Türkiye para bastığı zaman döviz kısıtlanacak mı sorularına cevap veren Perinçek, “Tabi kısıtlanacak. Aynı zamanda bankalardaki döviz mevduatı da rayiç bedel üzerinden Türk lirasına çevrilecek göreceksiniz. Bundan kaçınılmak mümkün değil. Burada cesur olmak lazım, bundan da kimsenin korkmasına gerek yok. Sonuçta alış gücü aynı olacak. Yani vatandaşın zarara uğraması söz konusu değil.“ dedi. 

Paraların üzerinde Lincoln değil Atatürk olacak diyen Perinçek, “Paraların üzerindeki resim değişecek. Paranın üzerindeki Washington, Lincoln resimlerinin yerine Atatürk resimleri konacak. Bu arada ithalatta kullanılacak döviz birikimlerinin korunmasına yönelik istisnai tedbirler de alınacaktır. Hem piyasanın para ihtiyacını karşılamak için hem ek bir vergi toplamak için bu gerekli. Çünkü para basınca da aynı zamanda vergi toplamış oluyorsunuz. Az parası olandan az çok parası olandan çok.“ ifadelerini kullandı.

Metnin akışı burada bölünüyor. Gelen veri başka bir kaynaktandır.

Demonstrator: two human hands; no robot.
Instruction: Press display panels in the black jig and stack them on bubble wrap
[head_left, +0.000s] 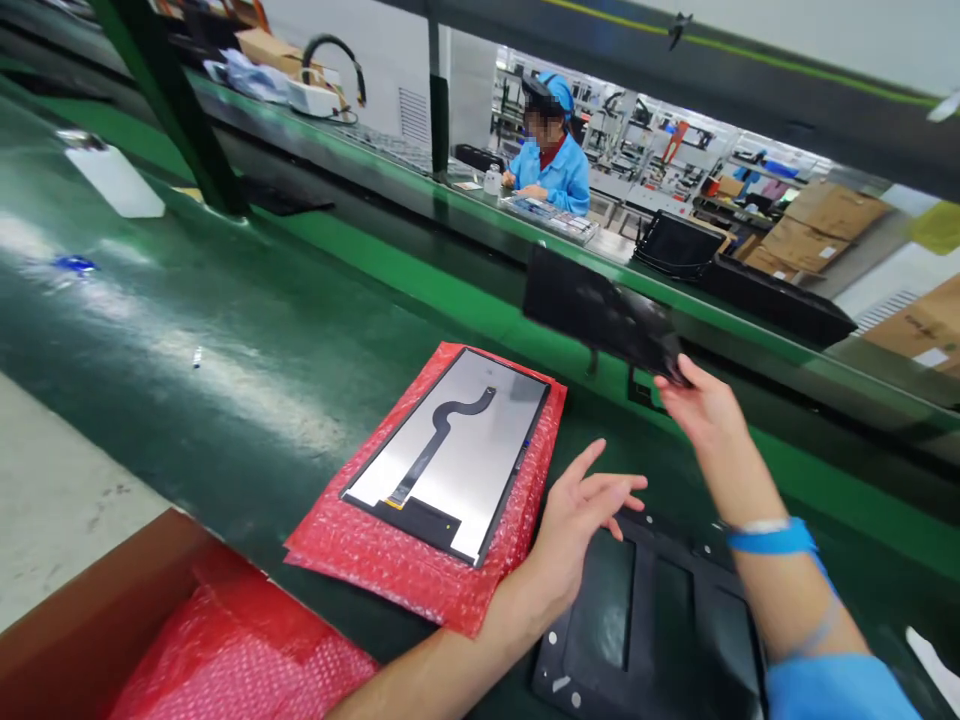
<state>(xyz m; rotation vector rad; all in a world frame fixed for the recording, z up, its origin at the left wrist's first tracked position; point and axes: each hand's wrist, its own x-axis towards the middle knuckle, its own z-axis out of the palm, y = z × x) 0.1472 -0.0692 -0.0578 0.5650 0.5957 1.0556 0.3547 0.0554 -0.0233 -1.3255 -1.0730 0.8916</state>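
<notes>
Left hand (577,525) spread open, fingers fanned, just above a matte black moulded fixture plate (600,610). Right hand (697,405) pinches the lower corner of a thin, glossy black rectangular panel (600,310), held up in the air clear of the bench. Beside the left hand, a silver-backed rectangular display panel (450,440) with a curving black flex cable lies on crinkled red bubble wrap (517,530), over a green workbench (225,330).
</notes>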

Devlet yöneticilerinde halka sade yaşamıyla örnek olması gerektiğini vurgulayan Perinçek, “Halktan gelen çeşitli talepler var. Uçaklar, arabalar, maaşlar ile ilgili. Vatan Partisi olarak onların da yanındayız. Ama şunu da belirtelim, onlarla yaratacağımız kaynaklar Türkiye’nin sorunlarını çözmez. Sadece devlet yönetimindeki israfı ortadan kaldırarak büyük sorunları çözemeyiz. Neyi sağlarız bir manevi ortaklık, bir kader birlikteliği sağlamış oluruz. Hz. Muhammed’in çok güzel bir sözü var “ Yöneticileri zengin ölen milletler yoksul milletlerdir, yöneticileri fakir ölen milletler zengin milletlerdir” bu çok çok önemli. Ülkede üretilen ürünler hükümetler tarafından paylaştırılıyor. Burada yöneticilerimizin sade yaşaması önemli. Tasarruf önemli fakat devletin kararları ile tasarruf burada önemli olan. Bugün tasarruf oranımız yüzde 12’lere kadar düşmüş, devletin yüzde 25'e çıkarması lazım tasarrufu. Bu tasarruf yatırıma yöneltilmeli. Oran artarsa üretimi da artırırız. O zaman işçiye memura daha çok ücret verebiliriz.“ diye konuştu.